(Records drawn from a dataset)
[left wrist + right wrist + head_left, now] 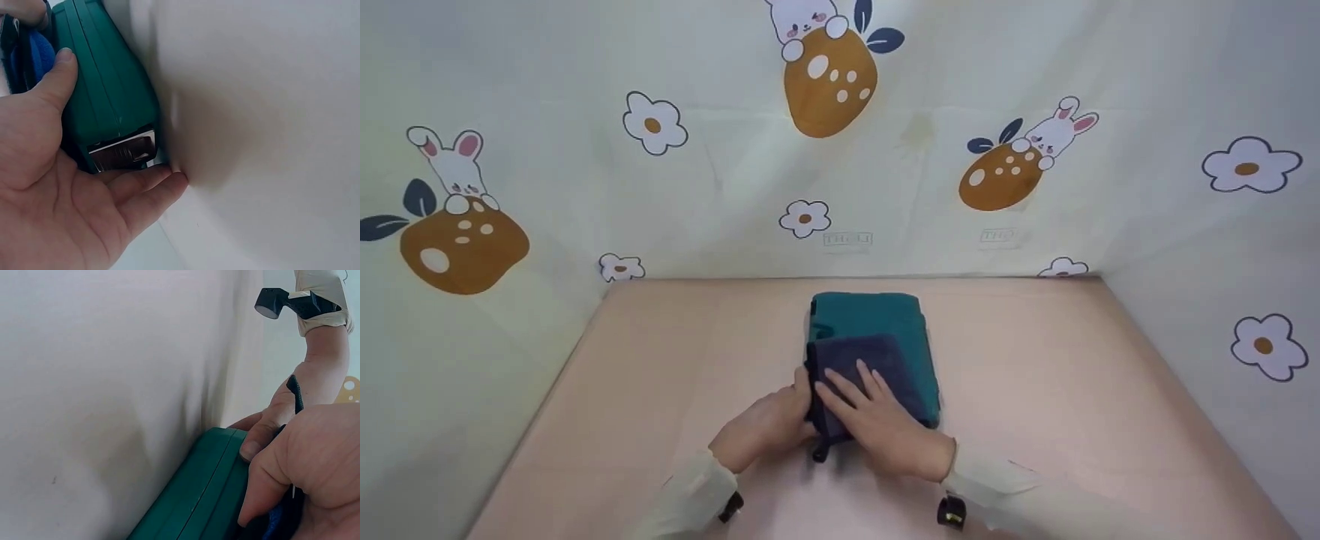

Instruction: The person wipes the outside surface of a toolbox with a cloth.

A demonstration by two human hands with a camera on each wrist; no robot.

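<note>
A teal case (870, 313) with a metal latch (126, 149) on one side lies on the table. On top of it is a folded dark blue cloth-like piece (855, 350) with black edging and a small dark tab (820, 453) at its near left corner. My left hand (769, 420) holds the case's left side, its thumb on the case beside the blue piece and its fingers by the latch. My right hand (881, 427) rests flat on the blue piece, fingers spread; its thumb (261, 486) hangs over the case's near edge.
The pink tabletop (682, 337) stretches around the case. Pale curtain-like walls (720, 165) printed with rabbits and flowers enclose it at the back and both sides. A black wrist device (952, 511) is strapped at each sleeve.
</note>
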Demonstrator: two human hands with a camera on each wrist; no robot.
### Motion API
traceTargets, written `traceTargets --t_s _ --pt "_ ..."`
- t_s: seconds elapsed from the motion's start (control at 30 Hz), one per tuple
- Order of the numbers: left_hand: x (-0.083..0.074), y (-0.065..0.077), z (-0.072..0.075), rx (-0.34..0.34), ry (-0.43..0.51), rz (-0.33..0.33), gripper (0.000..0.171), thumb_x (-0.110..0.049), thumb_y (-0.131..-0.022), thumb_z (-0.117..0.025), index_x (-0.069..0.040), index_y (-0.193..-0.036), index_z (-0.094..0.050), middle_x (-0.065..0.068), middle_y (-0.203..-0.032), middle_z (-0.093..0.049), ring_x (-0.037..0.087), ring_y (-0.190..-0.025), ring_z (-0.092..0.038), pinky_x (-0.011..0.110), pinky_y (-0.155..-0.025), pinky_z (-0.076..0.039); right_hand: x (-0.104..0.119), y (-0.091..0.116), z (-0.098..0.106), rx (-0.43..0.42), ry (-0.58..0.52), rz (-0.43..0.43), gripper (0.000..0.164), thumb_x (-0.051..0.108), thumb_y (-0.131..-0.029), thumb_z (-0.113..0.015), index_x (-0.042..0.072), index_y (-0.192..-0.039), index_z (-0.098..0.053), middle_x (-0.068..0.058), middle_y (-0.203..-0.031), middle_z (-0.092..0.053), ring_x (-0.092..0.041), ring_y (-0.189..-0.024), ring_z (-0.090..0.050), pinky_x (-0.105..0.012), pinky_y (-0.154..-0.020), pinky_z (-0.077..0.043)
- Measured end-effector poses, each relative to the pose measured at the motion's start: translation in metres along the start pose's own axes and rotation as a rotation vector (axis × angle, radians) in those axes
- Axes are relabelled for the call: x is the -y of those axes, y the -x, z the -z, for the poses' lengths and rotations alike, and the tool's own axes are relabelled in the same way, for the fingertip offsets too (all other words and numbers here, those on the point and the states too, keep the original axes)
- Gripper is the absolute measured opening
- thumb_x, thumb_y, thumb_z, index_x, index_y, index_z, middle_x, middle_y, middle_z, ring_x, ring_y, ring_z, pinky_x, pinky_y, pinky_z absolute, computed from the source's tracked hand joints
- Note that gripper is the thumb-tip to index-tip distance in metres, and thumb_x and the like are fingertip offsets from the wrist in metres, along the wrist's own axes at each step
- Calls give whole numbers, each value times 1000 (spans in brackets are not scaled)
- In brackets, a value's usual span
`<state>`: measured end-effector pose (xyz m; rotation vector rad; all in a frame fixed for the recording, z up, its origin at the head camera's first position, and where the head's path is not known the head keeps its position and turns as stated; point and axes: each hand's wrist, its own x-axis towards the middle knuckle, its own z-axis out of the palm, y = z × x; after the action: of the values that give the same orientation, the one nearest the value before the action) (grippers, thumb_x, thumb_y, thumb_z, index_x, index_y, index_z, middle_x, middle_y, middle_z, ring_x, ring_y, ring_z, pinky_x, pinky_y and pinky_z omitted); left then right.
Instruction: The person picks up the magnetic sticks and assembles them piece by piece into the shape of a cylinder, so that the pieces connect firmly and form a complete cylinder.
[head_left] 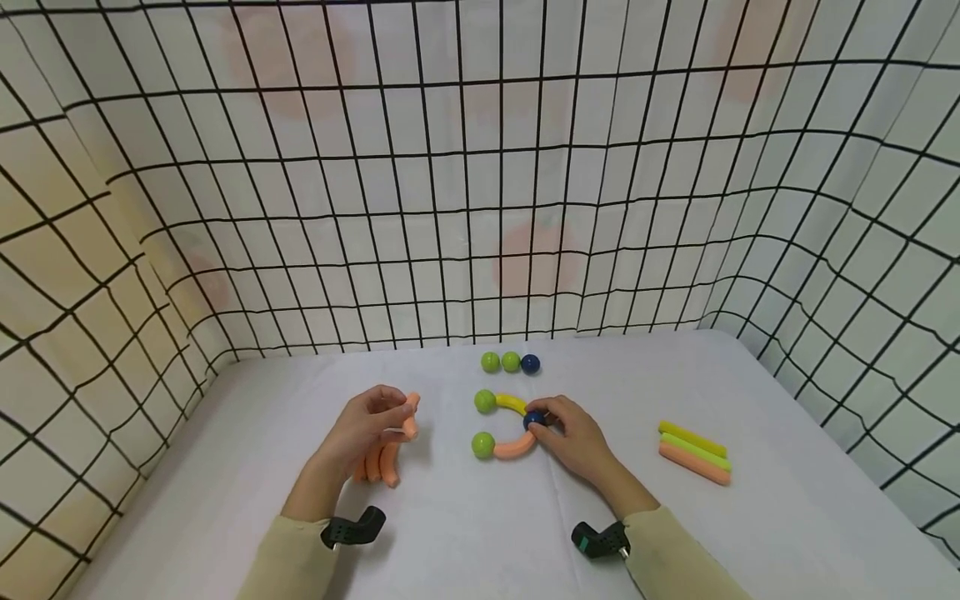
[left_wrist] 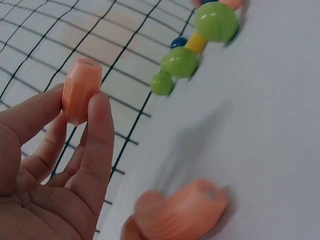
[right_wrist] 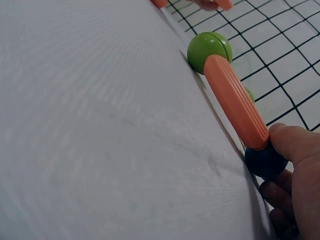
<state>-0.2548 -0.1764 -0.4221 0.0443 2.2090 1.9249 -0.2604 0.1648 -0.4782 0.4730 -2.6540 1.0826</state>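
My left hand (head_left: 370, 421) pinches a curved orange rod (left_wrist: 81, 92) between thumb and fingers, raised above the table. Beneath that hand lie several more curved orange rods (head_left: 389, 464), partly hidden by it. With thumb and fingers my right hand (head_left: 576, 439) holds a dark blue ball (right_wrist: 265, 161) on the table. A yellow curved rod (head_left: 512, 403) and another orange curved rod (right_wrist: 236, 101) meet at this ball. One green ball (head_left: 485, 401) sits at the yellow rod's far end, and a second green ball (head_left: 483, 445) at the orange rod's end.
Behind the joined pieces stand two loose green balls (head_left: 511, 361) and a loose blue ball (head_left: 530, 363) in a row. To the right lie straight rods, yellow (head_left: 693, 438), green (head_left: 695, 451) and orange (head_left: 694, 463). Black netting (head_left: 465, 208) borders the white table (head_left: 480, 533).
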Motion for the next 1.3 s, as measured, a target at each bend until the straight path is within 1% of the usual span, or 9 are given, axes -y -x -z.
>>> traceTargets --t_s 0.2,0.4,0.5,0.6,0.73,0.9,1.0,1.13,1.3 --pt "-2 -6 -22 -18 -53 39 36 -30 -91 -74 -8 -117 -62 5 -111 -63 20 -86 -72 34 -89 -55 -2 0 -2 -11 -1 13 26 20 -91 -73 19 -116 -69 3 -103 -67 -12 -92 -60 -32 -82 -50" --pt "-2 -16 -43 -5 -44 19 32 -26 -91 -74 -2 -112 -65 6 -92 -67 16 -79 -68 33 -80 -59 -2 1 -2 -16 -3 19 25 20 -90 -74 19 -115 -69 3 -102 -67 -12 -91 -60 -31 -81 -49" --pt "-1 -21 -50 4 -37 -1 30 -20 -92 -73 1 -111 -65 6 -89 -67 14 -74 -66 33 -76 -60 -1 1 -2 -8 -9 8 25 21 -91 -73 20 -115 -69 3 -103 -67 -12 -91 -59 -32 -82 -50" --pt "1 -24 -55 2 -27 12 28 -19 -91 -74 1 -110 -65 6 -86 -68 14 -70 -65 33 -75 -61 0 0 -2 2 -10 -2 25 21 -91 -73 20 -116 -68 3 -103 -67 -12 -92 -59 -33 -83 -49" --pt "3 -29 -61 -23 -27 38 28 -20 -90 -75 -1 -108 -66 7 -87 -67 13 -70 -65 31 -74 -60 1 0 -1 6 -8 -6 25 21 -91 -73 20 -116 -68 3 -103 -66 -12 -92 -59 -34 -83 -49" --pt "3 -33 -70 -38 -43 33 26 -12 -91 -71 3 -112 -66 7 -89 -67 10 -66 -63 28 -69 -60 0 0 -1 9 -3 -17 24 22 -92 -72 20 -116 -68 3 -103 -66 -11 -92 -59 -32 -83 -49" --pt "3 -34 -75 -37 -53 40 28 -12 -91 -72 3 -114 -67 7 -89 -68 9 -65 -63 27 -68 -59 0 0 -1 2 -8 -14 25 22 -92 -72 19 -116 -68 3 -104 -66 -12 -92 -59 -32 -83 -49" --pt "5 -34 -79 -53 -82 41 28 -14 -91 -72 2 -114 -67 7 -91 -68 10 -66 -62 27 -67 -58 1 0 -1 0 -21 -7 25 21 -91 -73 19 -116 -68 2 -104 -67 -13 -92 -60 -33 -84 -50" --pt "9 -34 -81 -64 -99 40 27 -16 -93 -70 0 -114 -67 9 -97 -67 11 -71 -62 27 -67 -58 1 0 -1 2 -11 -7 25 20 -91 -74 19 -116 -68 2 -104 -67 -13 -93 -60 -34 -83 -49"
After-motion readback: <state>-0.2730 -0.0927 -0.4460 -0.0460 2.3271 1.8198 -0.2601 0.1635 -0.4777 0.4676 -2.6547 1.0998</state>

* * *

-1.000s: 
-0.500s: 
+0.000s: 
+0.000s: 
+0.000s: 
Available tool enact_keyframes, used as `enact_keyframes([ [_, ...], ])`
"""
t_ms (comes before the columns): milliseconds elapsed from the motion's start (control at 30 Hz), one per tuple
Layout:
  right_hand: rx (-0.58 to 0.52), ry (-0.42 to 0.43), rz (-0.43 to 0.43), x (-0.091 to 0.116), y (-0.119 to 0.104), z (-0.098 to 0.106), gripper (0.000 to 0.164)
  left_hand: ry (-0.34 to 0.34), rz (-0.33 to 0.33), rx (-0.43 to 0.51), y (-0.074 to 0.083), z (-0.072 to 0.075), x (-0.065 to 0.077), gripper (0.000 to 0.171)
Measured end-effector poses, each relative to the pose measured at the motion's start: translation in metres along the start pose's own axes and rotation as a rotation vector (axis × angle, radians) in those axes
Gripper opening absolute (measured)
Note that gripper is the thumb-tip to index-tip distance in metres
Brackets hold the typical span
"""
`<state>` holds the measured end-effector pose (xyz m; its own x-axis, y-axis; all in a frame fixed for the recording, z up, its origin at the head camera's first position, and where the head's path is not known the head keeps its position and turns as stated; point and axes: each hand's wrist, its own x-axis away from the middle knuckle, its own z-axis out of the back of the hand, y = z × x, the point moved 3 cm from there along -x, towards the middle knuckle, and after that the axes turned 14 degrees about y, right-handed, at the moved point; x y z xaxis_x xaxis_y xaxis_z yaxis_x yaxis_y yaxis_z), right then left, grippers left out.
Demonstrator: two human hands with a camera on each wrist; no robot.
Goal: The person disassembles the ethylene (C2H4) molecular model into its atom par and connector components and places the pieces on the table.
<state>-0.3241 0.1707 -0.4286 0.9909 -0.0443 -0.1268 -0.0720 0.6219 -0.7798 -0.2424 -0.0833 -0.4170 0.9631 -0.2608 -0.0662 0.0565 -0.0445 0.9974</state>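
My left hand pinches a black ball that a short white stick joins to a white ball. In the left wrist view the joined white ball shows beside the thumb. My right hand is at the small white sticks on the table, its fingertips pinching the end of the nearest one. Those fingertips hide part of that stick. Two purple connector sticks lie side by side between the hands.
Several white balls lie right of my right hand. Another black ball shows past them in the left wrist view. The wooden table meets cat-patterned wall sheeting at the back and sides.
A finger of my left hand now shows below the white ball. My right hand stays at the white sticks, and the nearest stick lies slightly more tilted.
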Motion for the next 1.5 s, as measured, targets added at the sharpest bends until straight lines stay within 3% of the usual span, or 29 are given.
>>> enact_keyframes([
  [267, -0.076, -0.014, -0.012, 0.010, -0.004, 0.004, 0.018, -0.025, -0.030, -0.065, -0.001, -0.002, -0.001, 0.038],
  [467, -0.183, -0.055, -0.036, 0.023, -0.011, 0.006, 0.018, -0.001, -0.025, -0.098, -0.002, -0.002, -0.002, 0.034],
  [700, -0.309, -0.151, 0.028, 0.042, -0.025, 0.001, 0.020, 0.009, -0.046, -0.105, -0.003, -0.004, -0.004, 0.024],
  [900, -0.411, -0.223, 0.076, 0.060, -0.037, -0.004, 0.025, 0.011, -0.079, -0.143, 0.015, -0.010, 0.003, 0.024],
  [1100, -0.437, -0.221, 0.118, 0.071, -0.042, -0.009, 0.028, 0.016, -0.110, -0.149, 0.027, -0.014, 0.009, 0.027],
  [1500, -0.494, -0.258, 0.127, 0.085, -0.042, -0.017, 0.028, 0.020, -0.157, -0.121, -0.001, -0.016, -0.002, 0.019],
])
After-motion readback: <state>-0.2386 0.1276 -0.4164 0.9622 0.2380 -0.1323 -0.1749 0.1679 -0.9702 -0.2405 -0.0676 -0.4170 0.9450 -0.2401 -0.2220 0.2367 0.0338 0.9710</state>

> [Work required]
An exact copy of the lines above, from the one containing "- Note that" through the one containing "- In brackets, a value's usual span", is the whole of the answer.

> [Reply]
- Note that gripper is the thumb-tip to index-tip distance in metres, and thumb_x and the like are fingertip offsets from the wrist in metres, along the wrist's own axes at each step
- Calls give whole numbers, each value times 1000 (spans in brackets are not scaled)
- In brackets, a value's usual span

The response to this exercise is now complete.